This month, President Obama ventured into the lion's den of healthcare reform. He tried to cajole a reluctant American Medical Association -- and the physicians they represent -- to accept his push for more government-provided medical service. What he did not do, though, was offer to remove the largest thorn in physicians' paw: run-amok malpractice lawsuits.
The President's stated goal is to get more Americans more healthcare at less cost -- which means getting multiple healthcare interest groups to pitch in and give up some of their traditional perks. Unfortunately, his pitch to the AMA offered only a pretense of concern for doctors' needs. Obama merely dangled a tort-reform carrot before the doctors -- and exempted the plaintiffs' bar from his general call for team play and mutual sacrifice.
He specifically rejected capping damage awards for non-economic issues (i.e., "pain and suffering"). Such caps are the only medical malpractice remedy that reduces liability insurance premiums and decreases the need for the wasteful and inefficient practice known "defensive medicine."
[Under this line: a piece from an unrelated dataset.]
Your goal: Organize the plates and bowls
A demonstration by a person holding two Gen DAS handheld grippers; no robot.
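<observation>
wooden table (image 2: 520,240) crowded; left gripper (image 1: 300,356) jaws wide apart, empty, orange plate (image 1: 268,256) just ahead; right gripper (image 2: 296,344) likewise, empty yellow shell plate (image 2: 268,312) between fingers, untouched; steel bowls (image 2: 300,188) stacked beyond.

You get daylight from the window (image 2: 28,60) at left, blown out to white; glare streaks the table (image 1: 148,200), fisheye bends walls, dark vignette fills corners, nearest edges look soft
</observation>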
No one really knows how much time is wasted by doctors (and money by patients) on tests and procedures that do not actually help diagnose or treat any condition but do help protect doctors from the appearance of sub-standard care in malpractice lawsuits. This practice is sometimes called "treating the chart rather than the patient" -- making sure all hypothetical diagnostic bases are covered. Some reliably estimate the cost to our healthcare system at $100 billion, which does not take into consideration the (real) pain and suffering of patients needlessly subjected to tests and procedures to no good purpose nor that of doctors subjected to multi-million-dollar damage awards for such unquantifiable harms as "loss of consortium."
Over thirty states currently cap this type of award. Six-figure malpractice premiums in high-risk specialties drive obstetricians and orthopedists (among other specialists) out of states without caps, reducing patient access. The institution of caps reverses this flight by reducing frivolous lawsuits.
Our malpractice tort system is seriously flawed, to say the least. Most patients injured by medical negligence never sue, while most lawsuits filed are dismissed or rejected by juries. Many of those are frivolous -- crapshoots by greedy attorneys trying to win the "lottery by jury." There must be a better way to make injured patients and their families whole, at least financially.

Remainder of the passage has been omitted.